DIRECTIONS: Take the entries below and reproduce exactly the portion that begins at the line containing "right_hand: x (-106" and ends at the line containing "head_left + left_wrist", keeping both ends, dropping pictures, and adding nothing else.

Items listed in a dataset
● ● ●
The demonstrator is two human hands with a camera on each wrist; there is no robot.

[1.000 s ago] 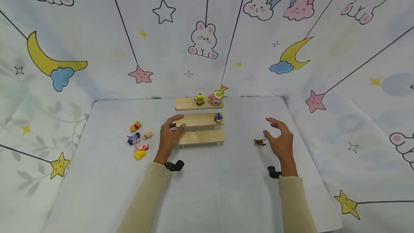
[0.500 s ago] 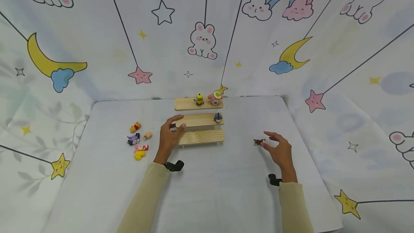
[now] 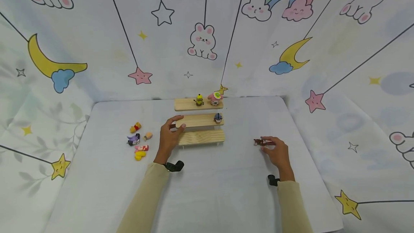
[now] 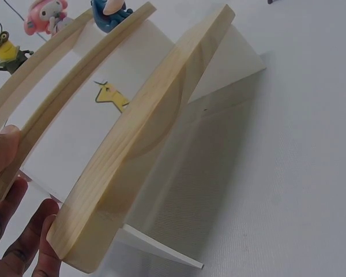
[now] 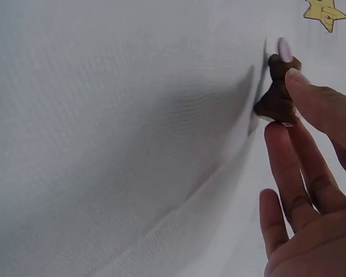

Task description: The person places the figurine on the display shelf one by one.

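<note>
My left hand (image 3: 169, 138) grips the left end of the middle board of a three-tier wooden shelf (image 3: 194, 119), thumb on top and fingers beneath in the left wrist view. Right of the shelf, my right hand (image 3: 277, 152) pinches a small brown figurine (image 5: 279, 86) between thumb and fingers, low over the table. Its front is turned away in the right wrist view. A blue figurine (image 3: 218, 118) stands at the middle board's right end. On the top board are a minion figurine (image 4: 9, 53) and a pink figurine (image 4: 45, 17).
Left of the shelf lie several small figurines: a Winnie-the-Pooh (image 3: 135, 127), a purple-and-black one (image 3: 133, 139), a peach-coloured one (image 3: 147, 136), a pink-and-red one (image 3: 141, 148) and a yellow duck (image 3: 139, 155). A patterned cloth backdrop (image 3: 181, 46) rises behind the white table (image 3: 210, 197).
My right hand has come down and left onto the brown figurine, its fingers closing from a wide spread to a pinch. My left hand stays on the shelf.
</note>
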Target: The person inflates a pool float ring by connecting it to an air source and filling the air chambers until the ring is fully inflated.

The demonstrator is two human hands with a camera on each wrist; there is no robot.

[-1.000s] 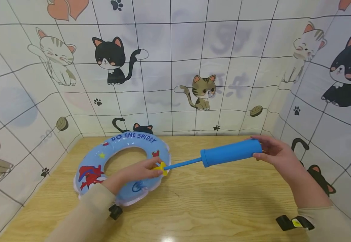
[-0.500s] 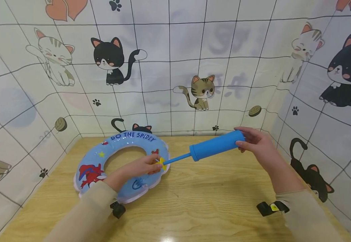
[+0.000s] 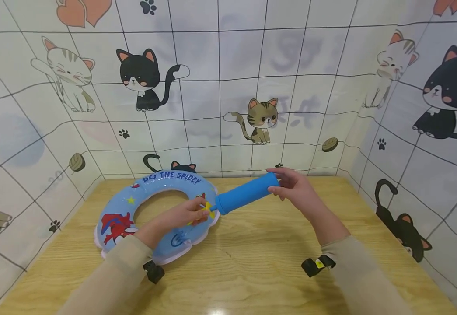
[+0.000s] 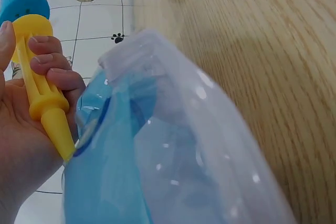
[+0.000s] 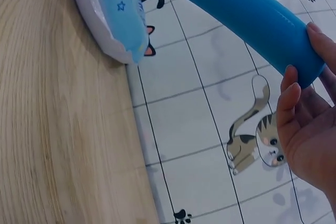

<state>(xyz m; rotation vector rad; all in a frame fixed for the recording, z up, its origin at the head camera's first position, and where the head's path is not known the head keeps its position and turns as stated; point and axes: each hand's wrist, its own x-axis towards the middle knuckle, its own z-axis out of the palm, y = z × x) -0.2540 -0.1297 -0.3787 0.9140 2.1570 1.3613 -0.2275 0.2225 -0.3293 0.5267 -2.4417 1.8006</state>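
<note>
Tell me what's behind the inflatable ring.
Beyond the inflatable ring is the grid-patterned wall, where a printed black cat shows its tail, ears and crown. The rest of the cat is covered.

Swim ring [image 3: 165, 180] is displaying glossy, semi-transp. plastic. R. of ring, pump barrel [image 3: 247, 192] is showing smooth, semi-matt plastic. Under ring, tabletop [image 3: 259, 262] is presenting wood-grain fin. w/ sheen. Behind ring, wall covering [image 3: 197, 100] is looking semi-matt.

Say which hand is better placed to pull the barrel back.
Probably the right hand: it pinches the barrel by its far end, while the left hand holds the nozzle at the ring.
</note>
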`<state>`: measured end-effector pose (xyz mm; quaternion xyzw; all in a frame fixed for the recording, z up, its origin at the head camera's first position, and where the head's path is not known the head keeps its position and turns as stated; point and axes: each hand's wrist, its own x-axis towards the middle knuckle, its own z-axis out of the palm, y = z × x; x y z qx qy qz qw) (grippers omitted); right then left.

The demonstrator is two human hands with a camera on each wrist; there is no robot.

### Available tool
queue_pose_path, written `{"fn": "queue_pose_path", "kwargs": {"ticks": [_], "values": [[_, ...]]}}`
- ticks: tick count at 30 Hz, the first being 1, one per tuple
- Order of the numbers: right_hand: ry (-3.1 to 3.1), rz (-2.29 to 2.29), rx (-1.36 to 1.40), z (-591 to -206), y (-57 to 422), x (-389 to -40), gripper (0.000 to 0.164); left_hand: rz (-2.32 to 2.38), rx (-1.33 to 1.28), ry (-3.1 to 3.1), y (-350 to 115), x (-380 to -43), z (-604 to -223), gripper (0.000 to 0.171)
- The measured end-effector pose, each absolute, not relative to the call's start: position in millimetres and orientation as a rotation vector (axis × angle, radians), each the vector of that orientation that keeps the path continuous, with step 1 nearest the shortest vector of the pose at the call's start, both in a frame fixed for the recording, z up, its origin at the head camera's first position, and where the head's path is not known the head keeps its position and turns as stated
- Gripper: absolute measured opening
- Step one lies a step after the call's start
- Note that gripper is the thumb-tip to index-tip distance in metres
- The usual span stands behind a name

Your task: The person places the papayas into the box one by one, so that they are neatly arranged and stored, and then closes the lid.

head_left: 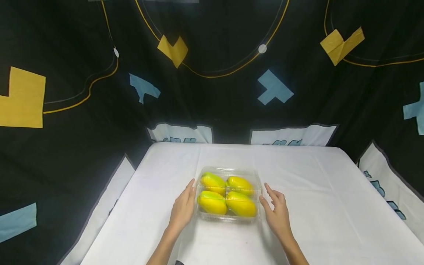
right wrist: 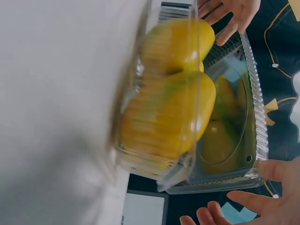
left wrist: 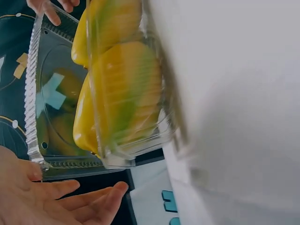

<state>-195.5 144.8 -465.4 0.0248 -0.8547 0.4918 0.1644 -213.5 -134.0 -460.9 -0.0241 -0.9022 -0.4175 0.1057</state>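
Observation:
A clear plastic clamshell box [head_left: 228, 218] with several yellow-green mangoes [head_left: 241, 205] sits on the white table. Its lid [left wrist: 32, 89] is raised at an angle over the fruit in both wrist views. My left hand [head_left: 183, 207] is at the box's left side, a fingertip right at a lid corner and the other fingers loosely extended. On the opposite side, my right hand [head_left: 277, 211] has its thumb at the other lid corner [right wrist: 255, 176], its fingers spread and relaxed. Neither hand's fingers curl round the box.
White cloth covers the table [head_left: 331, 206] on all sides of the box. Behind it hangs a black curtain [head_left: 215, 103] with yellow and blue patches and curved yellow lines. White printed strips [head_left: 294, 135] run along the curtain near the table's edges.

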Motion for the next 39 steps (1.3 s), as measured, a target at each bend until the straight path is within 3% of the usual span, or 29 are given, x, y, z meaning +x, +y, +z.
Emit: {"fn": "queue_pose_path", "kwargs": {"ticks": [13,39], "values": [[-2.668,1.439,0.102,-488.2,139.3,-180.9,0.05,-1.377,-0.04,-2.706,-131.5,-196.3,-485.4,0.047],[-2.761,1.496,-0.01,-506.0,140.4,-178.7,0.05,-1.676,-0.092,-2.686,-137.6,-194.1,-508.1,0.048]]}}
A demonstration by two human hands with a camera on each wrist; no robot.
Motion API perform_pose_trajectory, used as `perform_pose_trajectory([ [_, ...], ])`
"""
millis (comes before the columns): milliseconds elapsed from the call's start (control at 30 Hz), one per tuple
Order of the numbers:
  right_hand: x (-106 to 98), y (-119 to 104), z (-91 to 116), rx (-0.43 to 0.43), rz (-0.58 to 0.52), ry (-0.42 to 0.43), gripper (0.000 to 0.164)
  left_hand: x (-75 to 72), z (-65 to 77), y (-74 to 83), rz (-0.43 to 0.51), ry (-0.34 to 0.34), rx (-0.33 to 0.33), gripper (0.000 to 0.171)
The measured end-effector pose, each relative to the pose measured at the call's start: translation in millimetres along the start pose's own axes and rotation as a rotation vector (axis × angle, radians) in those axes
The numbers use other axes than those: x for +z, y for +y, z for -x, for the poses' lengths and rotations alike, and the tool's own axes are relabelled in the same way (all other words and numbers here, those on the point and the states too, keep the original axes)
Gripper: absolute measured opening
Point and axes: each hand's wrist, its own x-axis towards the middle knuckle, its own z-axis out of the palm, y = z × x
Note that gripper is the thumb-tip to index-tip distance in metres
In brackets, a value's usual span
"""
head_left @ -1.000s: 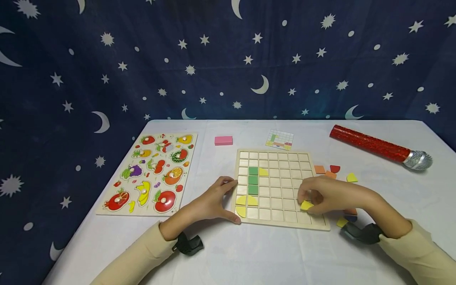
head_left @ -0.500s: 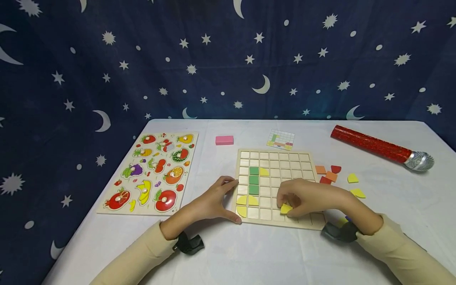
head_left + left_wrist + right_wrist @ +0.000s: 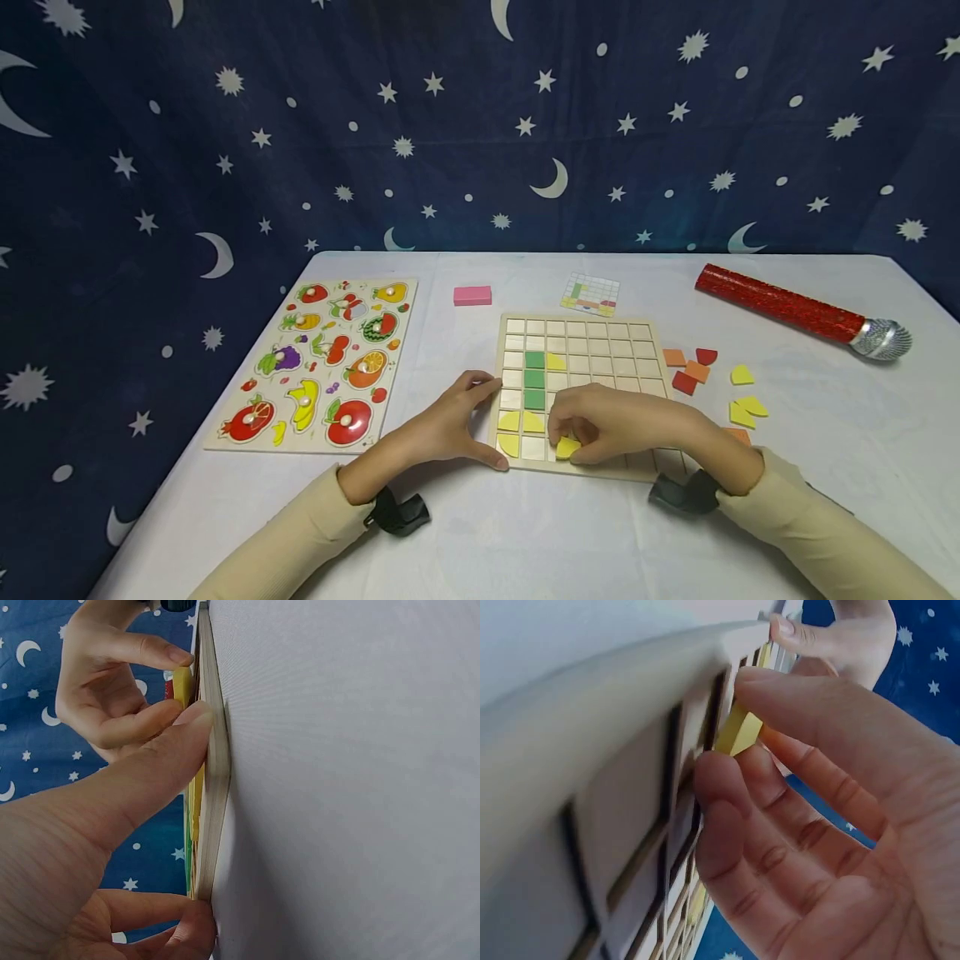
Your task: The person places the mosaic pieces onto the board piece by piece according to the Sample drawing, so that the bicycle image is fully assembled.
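Note:
A wooden grid board point(image 3: 622, 329) lies on the white table. Along its left edge and near corner, my left hand point(image 3: 450, 425) grips the rim, thumb at the front side and fingers farther up. My right hand point(image 3: 615, 425) pinches a yellow tile with a curved edge point(image 3: 567, 447) between thumb and fingertips, low over the board's bottom row; the right wrist view shows the same yellow tile point(image 3: 739, 731) tilted close over the grid. Green square tiles point(image 3: 534, 378) stand in one column, and several yellow curved tiles point(image 3: 508, 421) sit in nearby cells.
Loose orange, red and yellow tiles point(image 3: 697, 372) lie right of the board. Behind it are a patterned grid card point(image 3: 591, 293) and a pink block point(image 3: 472, 296). A fruit peg puzzle point(image 3: 318, 367) lies left; a red toy microphone point(image 3: 780, 300) lies back right.
My right hand has carried the yellow tile leftward across the board's lower rows, from the right side to near the third column. My left hand stays at the board's edge.

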Motion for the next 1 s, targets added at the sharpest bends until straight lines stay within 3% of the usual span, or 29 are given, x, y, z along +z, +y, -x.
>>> perform_pose_trajectory([
  [467, 6.5, -8.2, -25.5, -0.034, 0.066, 0.006, 0.018, -0.5, -0.1, 0.3, -0.006, -0.006, -0.012, 0.103],
  [1000, 9.3, -12.4, -31.0, -0.024, 0.068, 0.067, 0.013, -0.9, 0.5, 0.3, -0.017, -0.002, 0.0, 0.103],
])
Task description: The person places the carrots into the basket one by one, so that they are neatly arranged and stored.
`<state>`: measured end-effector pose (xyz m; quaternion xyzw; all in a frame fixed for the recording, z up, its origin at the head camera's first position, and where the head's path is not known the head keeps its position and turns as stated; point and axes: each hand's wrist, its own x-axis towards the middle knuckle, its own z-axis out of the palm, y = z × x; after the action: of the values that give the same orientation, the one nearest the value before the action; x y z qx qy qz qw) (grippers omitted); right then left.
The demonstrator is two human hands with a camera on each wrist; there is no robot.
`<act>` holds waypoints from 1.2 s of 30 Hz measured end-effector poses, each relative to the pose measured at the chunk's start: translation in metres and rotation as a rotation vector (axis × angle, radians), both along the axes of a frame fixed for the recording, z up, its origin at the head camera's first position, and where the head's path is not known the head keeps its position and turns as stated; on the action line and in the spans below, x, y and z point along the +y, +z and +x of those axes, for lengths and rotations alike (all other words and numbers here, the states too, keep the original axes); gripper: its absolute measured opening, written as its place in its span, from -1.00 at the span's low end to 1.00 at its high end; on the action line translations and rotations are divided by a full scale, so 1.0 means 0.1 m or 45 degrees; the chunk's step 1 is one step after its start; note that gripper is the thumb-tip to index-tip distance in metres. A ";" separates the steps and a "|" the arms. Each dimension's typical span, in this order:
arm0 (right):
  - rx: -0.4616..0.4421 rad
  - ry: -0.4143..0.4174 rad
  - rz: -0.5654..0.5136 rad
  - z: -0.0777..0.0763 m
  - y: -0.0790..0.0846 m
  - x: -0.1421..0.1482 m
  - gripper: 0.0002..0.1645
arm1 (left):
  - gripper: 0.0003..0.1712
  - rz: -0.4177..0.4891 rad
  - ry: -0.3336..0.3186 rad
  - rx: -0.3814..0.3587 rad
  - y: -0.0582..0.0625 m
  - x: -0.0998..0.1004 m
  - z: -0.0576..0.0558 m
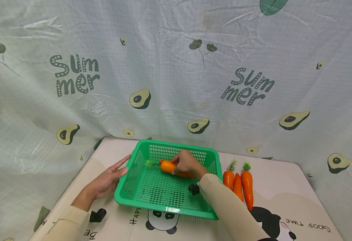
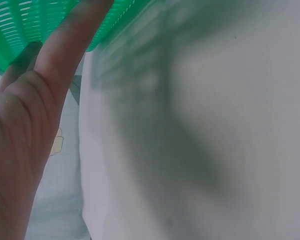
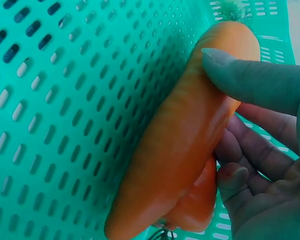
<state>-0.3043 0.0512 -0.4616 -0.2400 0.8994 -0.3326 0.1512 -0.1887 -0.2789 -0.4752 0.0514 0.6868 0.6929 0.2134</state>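
Note:
A green plastic basket (image 1: 172, 210) with slotted walls stands on the table. Inside it, my right hand (image 1: 186, 163) pinches an orange carrot (image 3: 175, 145) between thumb and fingers. In the right wrist view a second carrot (image 3: 197, 205) lies partly hidden beneath the held one. Feathery green leaves (image 1: 152, 163) show beyond the held carrot's thick end. My left hand (image 1: 111, 179) is at the basket's left side, its fingers extended along the outer wall; in the left wrist view the straight fingers touch the green wall, and some fingertips are hidden.
Right of the basket lie three carrots: one with leaves (image 1: 228, 179), one without visible leaves (image 1: 237, 187), and a longer leafy one (image 1: 247, 187). The printed table cover (image 1: 278, 180) meets a hanging grey-green cloth (image 1: 169, 67) at the back.

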 end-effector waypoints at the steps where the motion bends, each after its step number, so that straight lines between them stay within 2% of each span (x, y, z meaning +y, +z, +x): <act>1: 0.000 -0.001 0.007 0.01 0.00 0.00 -0.54 | -0.15 -0.003 -0.003 0.002 0.00 0.00 0.00; 10: -0.004 -0.023 -0.003 0.04 -0.01 0.07 -0.62 | -0.15 0.004 -0.022 -0.007 -0.01 0.04 -0.01; 17: -0.033 -0.126 -0.154 0.05 -0.01 0.15 -0.69 | -0.14 -0.034 -0.025 0.002 0.02 0.06 0.00; 27: -0.243 -0.368 -0.378 0.14 0.25 0.26 -0.81 | -0.15 -0.065 0.002 0.011 0.01 0.05 -0.01; 36: -0.272 -0.394 -0.497 0.22 0.50 0.54 -0.76 | -0.16 -0.090 0.033 0.009 0.03 0.07 -0.01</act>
<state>-0.2826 0.1053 -0.4117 -0.0880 0.8232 -0.5422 0.1434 -0.1895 -0.2719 -0.4721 0.0373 0.7122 0.6708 0.2037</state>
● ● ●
OUTPUT:
  right_hand: x (-106 to 98), y (-119 to 104), z (-91 to 116), rx (-0.43 to 0.43), rz (-0.58 to 0.52), ry (-0.42 to 0.43), gripper (0.000 to 0.164)
  left_hand: x (-75 to 72), z (-65 to 77), y (-74 to 83), rz (-0.43 to 0.51), ry (-0.34 to 0.34), rx (-0.33 to 0.33), gripper (0.000 to 0.171)
The measured end-effector pose, each relative to the pose measured at the call's start: translation in millimetres along the start pose's own axes and rotation as a rotation vector (axis × angle, radians) in those axes
The numbers use other axes than those: x for +z, y for +y, z for -x, for the poses' lengths and rotations alike, and the tool's own axes are relabelled in the same way (all other words and numbers here, those on the point and the states too, keep the original axes)
Gripper: absolute measured opening
Point and axes: each hand's wrist, its own x-axis towards the middle knuckle, its own z-axis out of the palm, y = z × x
Note that gripper is the thumb-tip to index-tip distance in metres
In brackets, a value's usual span
"""
head_left @ -1.000s: 
head_left @ -0.500s: 
head_left + left_wrist + right_wrist @ +0.000s: 

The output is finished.